Repeat, exactly and in full, the lines of the listing below, but without any pictures.
***** Recorded data
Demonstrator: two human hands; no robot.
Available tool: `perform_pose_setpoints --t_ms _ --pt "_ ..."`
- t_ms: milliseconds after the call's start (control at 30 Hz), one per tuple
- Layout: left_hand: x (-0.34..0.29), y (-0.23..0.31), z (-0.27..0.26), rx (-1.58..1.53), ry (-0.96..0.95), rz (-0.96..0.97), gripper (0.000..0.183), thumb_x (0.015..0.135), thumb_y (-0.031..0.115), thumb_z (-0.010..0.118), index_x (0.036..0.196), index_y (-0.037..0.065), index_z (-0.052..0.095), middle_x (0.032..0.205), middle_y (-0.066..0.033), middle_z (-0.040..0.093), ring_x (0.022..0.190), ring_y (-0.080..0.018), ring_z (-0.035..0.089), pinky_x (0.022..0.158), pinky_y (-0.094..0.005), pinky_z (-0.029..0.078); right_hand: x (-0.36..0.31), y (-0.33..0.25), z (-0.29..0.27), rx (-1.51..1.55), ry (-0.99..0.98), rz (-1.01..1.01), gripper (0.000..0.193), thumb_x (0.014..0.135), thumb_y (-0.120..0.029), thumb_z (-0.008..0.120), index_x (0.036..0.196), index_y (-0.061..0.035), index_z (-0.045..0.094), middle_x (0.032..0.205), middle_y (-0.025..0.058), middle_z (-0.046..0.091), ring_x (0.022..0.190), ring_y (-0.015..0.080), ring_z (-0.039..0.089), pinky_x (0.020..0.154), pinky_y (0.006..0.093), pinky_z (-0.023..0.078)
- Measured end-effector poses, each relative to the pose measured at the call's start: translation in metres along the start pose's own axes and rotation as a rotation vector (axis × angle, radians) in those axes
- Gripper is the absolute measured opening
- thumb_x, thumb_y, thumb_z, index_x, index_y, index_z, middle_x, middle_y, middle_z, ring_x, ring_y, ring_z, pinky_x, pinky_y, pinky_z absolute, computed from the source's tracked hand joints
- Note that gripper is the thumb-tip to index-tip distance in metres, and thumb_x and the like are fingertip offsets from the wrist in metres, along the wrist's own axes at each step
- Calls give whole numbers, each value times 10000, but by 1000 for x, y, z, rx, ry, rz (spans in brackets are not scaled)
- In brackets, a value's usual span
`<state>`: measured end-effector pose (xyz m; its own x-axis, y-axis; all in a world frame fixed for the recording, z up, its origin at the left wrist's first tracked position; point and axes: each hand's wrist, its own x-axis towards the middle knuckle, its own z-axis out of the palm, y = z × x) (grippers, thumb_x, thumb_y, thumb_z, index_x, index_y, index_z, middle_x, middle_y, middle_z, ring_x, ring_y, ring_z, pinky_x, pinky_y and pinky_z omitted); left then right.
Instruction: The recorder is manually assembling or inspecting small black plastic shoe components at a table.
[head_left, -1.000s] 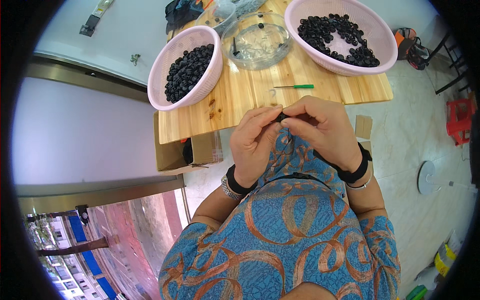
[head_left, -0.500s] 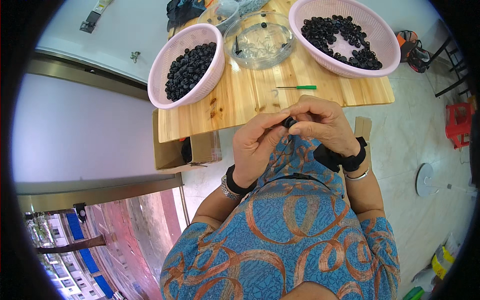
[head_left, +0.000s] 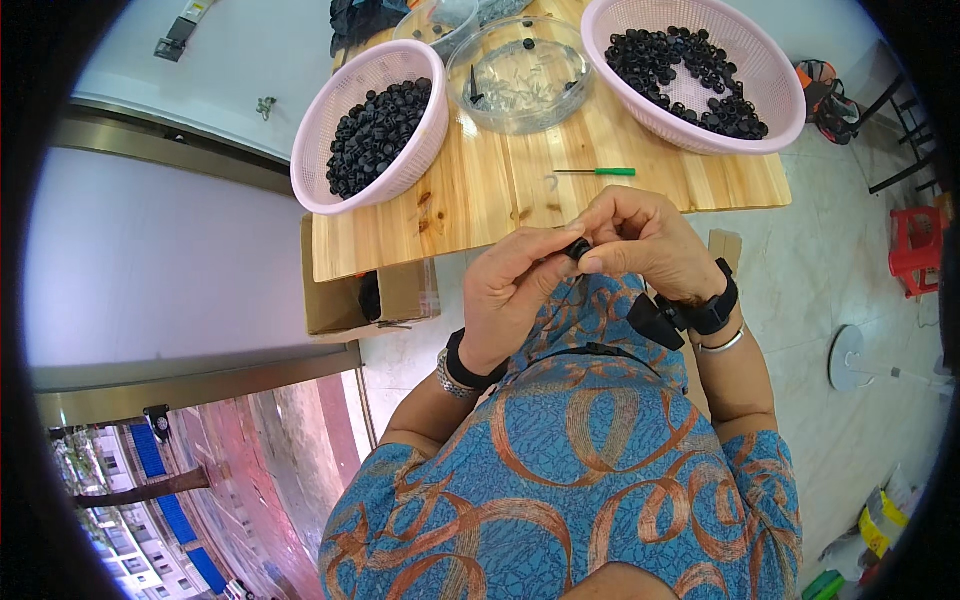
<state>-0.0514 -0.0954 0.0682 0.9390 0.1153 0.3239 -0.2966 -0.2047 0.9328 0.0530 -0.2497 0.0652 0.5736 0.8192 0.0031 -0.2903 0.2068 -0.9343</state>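
Just off the table's front edge, my left hand (head_left: pixel 508 293) and my right hand (head_left: pixel 645 245) meet around a small round black part (head_left: pixel 577 249). Thumb and fingers of each hand pinch it from opposite sides, hiding much of it. Its exact kind is too small to make out. Beyond my hands, a screwdriver (head_left: pixel 612 172) with a green handle lies on the wooden table. A pink basket (head_left: pixel 425 150) at the left is heaped with black parts (head_left: pixel 378 135). Another pink basket (head_left: pixel 785 80) at the right holds more black pieces (head_left: pixel 690 80), more loosely spread.
Between the baskets stands a clear round tub (head_left: pixel 490 118) with small clear pieces and a few black ones. Another clear container (head_left: pixel 440 25) is behind it. Below the wooden table (head_left: pixel 480 195) sits a cardboard box (head_left: pixel 420 295). A red stool (head_left: pixel 912 250) is on the floor at right.
My right wrist has turned slightly and its fingers have shifted a little on the black part. Both hands still pinch it in nearly the same place.
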Motion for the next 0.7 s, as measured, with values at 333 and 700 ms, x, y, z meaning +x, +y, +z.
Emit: perform_pose_setpoints --t_ms 333,700 --pt "5 3 -9 85 -90 -5 252 779 -39 590 1027 0 610 932 -101 624 818 -163 598 710 -230 462 4 -14 -3 -14 -71 142 209 722 -28 698 872 -27 553 664 -27 523 534 39 462 469 167 367" --pt "2 -7 -2 -237 -23 -208 251 807 -23 575 1057 -16 591 938 -69 613 825 -107 577 726 -210 458 2 -10 -4 -38 -54 156 218 758 -80 679 912 -13 539 703 -1 576 553 42 495 460 168 379"
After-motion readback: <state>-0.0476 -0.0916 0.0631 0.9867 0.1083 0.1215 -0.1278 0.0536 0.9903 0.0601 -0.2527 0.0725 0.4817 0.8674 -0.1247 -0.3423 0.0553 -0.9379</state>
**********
__Response to this exercise__:
Demonstrator: two human hands; no robot.
Available tool: `perform_pose_setpoints --t_ms _ --pt "_ ..."`
- t_ms: milliseconds after the call's start (control at 30 Hz), one per tuple
- Layout: left_hand: x (-0.34..0.29), y (-0.23..0.31), z (-0.27..0.26), rx (-1.58..1.53), ry (-0.96..0.95), rz (-0.96..0.97), gripper (0.000..0.183), thumb_x (0.015..0.135), thumb_y (-0.031..0.115), thumb_z (-0.010..0.118), index_x (0.036..0.196), index_y (-0.037..0.065), index_z (-0.052..0.095), middle_x (0.032..0.205), middle_y (-0.066..0.033), middle_z (-0.040..0.093), ring_x (0.022..0.190), ring_y (-0.080..0.018), ring_z (-0.035..0.089), pinky_x (0.022..0.158), pinky_y (-0.094..0.005), pinky_z (-0.029..0.078); right_hand: x (-0.36..0.31), y (-0.33..0.25), z (-0.29..0.27), rx (-1.51..1.55), ry (-0.99..0.98), rz (-1.01..1.01), gripper (0.000..0.193), thumb_x (0.014..0.135), thumb_y (-0.120..0.029), thumb_z (-0.008..0.120), index_x (0.036..0.196), index_y (-0.061..0.035), index_z (-0.045..0.094), middle_x (0.032..0.205), middle_y (-0.025..0.058), middle_z (-0.046..0.091), ring_x (0.022..0.190), ring_y (-0.015..0.080), ring_z (-0.039..0.089), pinky_x (0.020..0.154), pinky_y (0.006..0.093), pinky_z (-0.023..0.078)
- Measured end-effector poses, each relative to the pose measured at the call's start: translation in metres along the start pose's own axes and rotation as a rotation vector (axis × angle, radians) in those axes
- Gripper is the absolute measured opening
- thumb_x, thumb_y, thumb_z, index_x, index_y, index_z, middle_x, middle_y, middle_z, ring_x, ring_y, ring_z, pinky_x, pinky_y, pinky_z absolute, computed from the source's tracked hand joints
- Note that gripper is the thumb-tip to index-tip distance in metres, and thumb_x and the like are fingertip offsets from the wrist in metres, along the wrist's own axes at each step
- Calls give whole numbers, each value times 10000, but by 1000 for x, y, z, rx, ry, rz (spans in brackets are not scaled)
- In brackets, a value's usual span
`<state>`: measured end-effector pose (xyz m; its own x-axis, y-axis; all in a world frame fixed for the recording, z up, its origin at the left wrist's first tracked position; point and axes: each hand's wrist, its own x-axis towards the middle knuckle, its own z-axis out of the palm, y = z × x) (grippers, thumb_x, thumb_y, thumb_z, index_x, index_y, index_z, middle_x, middle_y, middle_z, ring_x, ring_y, ring_z, pinky_x, pinky_y and pinky_z omitted); left then right.
Instruction: The recorder is manually assembling or inspecting small black plastic shoe components at a table.
[head_left, -1.000s] 
[head_left, -0.500s] 
[head_left, +0.000s] 
<state>-0.0514 -0.0954 0.0682 0.9390 0.1153 0.3239 -0.2966 -0.2047 0.9328 0.0530 -0.2497 0.0652 0.5736 0.8192 0.0031 -0.2903 0.2068 -0.9343</state>
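Just off the table's front edge, my left hand (head_left: pixel 508 293) and my right hand (head_left: pixel 645 245) meet around a small round black part (head_left: pixel 577 249). Thumb and fingers of each hand pinch it from opposite sides, hiding much of it. Its exact kind is too small to make out. Beyond my hands, a screwdriver (head_left: pixel 612 172) with a green handle lies on the wooden table. A pink basket (head_left: pixel 425 150) at the left is heaped with black parts (head_left: pixel 378 135). Another pink basket (head_left: pixel 785 80) at the right holds more black pieces (head_left: pixel 690 80), more loosely spread.
Between the baskets stands a clear round tub (head_left: pixel 490 118) with small clear pieces and a few black ones. Another clear container (head_left: pixel 440 25) is behind it. Below the wooden table (head_left: pixel 480 195) sits a cardboard box (head_left: pixel 420 295). A red stool (head_left: pixel 912 250) is on the floor at right.
My right wrist has turned slightly and its fingers have shifted a little on the black part. Both hands still pinch it in nearly the same place.
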Motion for the next 0.7 s, as measured, with values at 333 and 700 ms, x, y, z meaning +x, +y, +z.
Emit: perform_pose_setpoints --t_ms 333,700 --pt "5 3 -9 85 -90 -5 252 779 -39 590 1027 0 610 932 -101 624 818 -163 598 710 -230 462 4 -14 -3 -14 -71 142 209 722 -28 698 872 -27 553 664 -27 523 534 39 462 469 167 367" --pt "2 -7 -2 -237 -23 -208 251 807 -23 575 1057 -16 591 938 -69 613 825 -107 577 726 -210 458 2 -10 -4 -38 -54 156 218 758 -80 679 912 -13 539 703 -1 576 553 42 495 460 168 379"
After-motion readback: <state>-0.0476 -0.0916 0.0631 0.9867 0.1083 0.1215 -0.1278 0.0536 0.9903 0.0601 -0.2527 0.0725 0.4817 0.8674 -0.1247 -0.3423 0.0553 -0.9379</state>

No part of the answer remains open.